Dovunque la butti, sempre sbagli: è la liberalizzazione della pila scarica. C’erano una volta i cassonetti per le pile scariche. Erano gialli, simili agli altri contenitori per la raccolta differenziata e si trovavano sparsi un po’ ovunque: davanti ai tabaccai, ai negozi di elettronica e perfino all’ingresso di qualche scuola. Da un giorno all’altro, però, i cassonetti sono quasi completamente spariti. E non perché le pile siano improvvisamente diventate meno tossiche, anzi.
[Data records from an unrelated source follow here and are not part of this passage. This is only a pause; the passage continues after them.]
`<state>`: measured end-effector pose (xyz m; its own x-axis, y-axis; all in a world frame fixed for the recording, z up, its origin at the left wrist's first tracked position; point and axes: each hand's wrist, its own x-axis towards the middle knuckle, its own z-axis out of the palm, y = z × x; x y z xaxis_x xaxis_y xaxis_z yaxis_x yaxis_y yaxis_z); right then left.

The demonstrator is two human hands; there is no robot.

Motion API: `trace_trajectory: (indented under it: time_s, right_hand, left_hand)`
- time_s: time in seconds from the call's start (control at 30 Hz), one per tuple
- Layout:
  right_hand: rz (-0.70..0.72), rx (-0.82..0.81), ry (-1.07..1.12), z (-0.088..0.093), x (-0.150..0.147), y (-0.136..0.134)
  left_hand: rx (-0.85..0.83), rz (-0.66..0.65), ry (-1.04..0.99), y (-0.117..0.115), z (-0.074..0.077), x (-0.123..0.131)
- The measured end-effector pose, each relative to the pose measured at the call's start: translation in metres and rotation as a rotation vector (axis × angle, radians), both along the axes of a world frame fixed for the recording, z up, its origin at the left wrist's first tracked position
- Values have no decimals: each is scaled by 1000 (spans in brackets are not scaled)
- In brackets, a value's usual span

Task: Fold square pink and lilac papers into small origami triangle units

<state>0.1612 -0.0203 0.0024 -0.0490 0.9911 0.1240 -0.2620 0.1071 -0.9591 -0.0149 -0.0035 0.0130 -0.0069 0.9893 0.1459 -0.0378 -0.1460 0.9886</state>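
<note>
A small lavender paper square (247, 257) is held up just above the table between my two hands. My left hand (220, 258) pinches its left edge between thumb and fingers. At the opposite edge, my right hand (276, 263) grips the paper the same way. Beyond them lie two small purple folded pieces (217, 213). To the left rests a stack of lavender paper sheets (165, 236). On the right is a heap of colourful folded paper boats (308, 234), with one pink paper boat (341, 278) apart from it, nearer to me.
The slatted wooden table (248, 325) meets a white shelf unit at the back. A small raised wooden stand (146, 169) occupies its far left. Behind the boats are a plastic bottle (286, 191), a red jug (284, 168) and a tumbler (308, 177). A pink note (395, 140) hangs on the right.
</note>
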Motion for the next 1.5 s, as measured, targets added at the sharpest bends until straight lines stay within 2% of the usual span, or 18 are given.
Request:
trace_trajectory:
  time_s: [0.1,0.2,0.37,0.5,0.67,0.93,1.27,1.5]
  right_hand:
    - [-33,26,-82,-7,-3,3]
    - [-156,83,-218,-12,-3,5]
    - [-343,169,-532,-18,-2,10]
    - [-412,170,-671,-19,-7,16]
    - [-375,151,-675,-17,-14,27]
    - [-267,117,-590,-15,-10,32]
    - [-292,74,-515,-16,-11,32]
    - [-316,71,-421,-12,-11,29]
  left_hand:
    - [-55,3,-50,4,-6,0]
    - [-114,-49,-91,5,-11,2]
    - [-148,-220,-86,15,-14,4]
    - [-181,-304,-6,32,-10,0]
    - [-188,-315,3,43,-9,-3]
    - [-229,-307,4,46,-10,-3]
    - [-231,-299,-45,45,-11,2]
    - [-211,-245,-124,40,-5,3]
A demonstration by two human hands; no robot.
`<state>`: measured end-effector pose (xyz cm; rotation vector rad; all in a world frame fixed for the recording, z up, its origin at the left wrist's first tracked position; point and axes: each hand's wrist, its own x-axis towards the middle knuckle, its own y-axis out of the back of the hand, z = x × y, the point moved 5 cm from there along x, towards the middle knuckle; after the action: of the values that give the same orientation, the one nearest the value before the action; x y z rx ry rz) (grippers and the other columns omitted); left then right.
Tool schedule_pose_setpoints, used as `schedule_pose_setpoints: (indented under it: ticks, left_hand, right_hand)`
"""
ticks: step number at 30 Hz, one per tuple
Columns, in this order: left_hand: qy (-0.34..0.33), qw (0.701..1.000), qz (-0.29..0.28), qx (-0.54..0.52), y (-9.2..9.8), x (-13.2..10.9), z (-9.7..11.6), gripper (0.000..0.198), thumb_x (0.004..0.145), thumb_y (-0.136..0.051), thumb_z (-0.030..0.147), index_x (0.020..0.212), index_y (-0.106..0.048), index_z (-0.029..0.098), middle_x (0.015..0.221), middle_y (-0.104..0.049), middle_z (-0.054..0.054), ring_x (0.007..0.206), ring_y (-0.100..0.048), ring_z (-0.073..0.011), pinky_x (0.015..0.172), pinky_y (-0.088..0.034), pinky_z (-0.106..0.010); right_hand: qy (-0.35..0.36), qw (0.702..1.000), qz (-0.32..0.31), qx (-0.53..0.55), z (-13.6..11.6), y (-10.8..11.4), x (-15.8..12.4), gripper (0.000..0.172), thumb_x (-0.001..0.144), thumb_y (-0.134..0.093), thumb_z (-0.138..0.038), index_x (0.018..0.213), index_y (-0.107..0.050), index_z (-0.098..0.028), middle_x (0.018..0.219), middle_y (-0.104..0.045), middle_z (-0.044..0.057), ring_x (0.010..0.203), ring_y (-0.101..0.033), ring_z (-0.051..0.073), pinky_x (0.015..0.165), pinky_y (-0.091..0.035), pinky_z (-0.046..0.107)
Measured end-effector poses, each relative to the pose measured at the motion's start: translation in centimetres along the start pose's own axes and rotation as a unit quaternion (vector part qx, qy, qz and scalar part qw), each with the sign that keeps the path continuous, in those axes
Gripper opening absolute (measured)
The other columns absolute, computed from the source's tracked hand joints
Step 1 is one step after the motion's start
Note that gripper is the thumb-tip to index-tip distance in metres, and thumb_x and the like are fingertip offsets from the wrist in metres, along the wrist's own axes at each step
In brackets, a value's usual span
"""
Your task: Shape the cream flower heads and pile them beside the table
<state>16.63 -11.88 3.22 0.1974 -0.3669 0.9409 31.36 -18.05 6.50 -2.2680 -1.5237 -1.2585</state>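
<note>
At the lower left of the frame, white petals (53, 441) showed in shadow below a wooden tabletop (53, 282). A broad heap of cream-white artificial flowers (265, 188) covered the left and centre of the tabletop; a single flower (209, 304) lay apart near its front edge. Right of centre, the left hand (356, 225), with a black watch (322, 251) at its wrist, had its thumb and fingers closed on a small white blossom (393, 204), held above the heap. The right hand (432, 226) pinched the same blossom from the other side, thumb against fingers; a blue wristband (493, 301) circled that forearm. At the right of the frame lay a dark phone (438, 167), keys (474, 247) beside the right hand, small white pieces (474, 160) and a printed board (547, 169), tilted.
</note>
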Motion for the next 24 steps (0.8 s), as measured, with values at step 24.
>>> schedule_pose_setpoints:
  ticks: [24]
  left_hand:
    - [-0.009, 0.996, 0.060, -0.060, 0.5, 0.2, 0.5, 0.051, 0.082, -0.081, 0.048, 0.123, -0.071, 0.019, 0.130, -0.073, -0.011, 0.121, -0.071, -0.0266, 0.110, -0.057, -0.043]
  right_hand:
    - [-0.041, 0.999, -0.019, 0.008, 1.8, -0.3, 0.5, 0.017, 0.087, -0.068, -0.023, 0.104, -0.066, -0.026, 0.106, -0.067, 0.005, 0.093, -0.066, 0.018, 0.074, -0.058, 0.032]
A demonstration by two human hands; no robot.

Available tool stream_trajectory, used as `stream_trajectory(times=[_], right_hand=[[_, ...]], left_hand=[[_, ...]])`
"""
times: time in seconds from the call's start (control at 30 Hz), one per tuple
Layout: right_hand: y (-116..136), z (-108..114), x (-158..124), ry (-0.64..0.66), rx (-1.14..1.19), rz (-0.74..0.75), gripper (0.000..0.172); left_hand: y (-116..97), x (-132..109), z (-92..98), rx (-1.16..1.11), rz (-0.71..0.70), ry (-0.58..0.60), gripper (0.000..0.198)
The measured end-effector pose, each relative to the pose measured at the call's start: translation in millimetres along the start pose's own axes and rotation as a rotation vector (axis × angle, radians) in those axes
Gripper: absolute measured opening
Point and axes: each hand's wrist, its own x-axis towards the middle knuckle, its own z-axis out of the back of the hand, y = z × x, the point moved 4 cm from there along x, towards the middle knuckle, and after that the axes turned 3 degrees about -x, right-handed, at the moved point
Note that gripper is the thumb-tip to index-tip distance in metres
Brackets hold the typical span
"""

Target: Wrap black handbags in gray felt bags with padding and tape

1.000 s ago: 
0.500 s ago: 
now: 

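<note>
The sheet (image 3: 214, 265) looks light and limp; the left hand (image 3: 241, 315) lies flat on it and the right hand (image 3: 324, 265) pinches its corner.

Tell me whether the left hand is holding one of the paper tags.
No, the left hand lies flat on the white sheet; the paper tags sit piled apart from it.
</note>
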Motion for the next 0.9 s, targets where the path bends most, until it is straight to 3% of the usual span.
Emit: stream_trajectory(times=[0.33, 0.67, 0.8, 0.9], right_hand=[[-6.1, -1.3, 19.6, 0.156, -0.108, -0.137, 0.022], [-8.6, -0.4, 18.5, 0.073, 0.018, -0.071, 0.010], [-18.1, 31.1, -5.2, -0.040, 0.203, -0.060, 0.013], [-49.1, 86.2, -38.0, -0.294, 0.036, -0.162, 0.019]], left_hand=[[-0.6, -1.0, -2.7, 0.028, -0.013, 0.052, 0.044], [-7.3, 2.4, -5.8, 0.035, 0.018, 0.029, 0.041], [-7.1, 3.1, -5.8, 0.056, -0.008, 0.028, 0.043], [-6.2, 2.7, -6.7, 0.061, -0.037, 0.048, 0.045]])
Semplicemente sono cambiate le regole e l’Italia, dopo aver varato una liberalizzazione del settore quantomeno incerta, si è adattata alle norme europee con una certa fatica.
Buttare le pile nella spazzatura indifferenziata è e rimane un comportamento scorretto: di batterie, solo nella Ue, ne vengono messe in circolazione più o meno un milione di tonnellate l’anno. Sono inquinanti e pericolose: contengono sostanze tossiche come nichel, cadmio e piombo. Si possono riciclare ma neppure troppo: le pile industriali al piombo sono interamente riutilizzabili, quelle portatili, invece, anche per le piccole dimensioni, al 50% vanno eliminate. Non si possono bruciare perché sprigionano sostanze altamente inquinanti, non si possono interrare nelle discariche perché possono liberare veleni in grado di contaminare l’ambiente circostante. Vanno gettate altrove, ma dove, almeno per il momento, non è dato saperlo.
Fino a qualche anno fa la situazione era relativamente semplice: esisteva un unico consorzio senza fini di lucro, il Cobat, che si occupava della raccolta e del riciclo delle pile esaurite. Poi è intervenuta la liberalizzazione del settore: le società a “trafficare” con le batterie scariche sono diventate 14, ognuna con le sue strutture. Senza che la nuova normativa si sia premurata di istituire un ente superiore in grado di coordinare la situazione. C’è, in verità, un Registro Nazionale Pile ma, come dice il suo nome, è solo un elenco di società che operano nel settore.
Risultato: per il cittadino gettare una pila di un cellulare o di un orologio è diventata un’impresa titanica. Non si sa dove andare. Così, chi ha una punta di senso civico in più si limita ad ammonticchiare rifiuti in casa in attesa di tempi migliori.
In Europa la situazione è chiara, esiste una normativa comune dal 2006 recepita in Italia nel 2008 e prorogata, per quanto riguarda l’entrata effettiva in vigore, fino al 2010. A complicare il quadro ci si mette anche la distinzione tra accumulatori a piombo, ovvero le batterie delle automobili e le pile portatili. Le prime sono un business “vero”: sono interamente riciclabili e si piazzano sul mercato attorno ai 1600 euro la tonnellata. Le seconde, invece, fruttano e interessano molto meno al punto che in Italia non esiste neppure un impianto adatto al loro trattamento e per lavorarle bisogna mandarle in Francia o in Svizzera.
Chi della liberalizzazione ha fatto una bandiera, come Confindusria Anie, rimane convinto che la strada intrapresa sia quella giusta. Per le prime cifre, spiega la direttrice Maria Antonietta Portaluri, occorrerà aspettare almeno un anno, forse anche due. La Cobat, invece, le cifre le pubblica con regolarità: in 20 anni di lavoro sono state raccolte e lavorate circa 230 milioni di batterie, tirandone fuori un milione e mezzo di tonnellate di piombo.
La nuova norma, tra le altre cose, prevede la nascita di un Centro di Coordinamento che farà capo al ministero dell’Ambiente. Non basta: la Portaluri spiega che il “Centro di Coordinamento sarà coordinato dall’Anie”. Intanto le pile finiscono in discarica o si ammucchiano nelle case di chi non sa che farne. “Prima c’era almeno un obbligo morale per le municipalizzate di raccogliere questi rifiuti, ora sono stati responsabilizzati i produttori e le municipalizzate se ne possono lavare le mani – spiega il presidente dell’Associazione Commercianti radio tv e elettrodomestici Francesco Panerai – La situazione è peggiorata”. Gli italiani se ne sono accorti.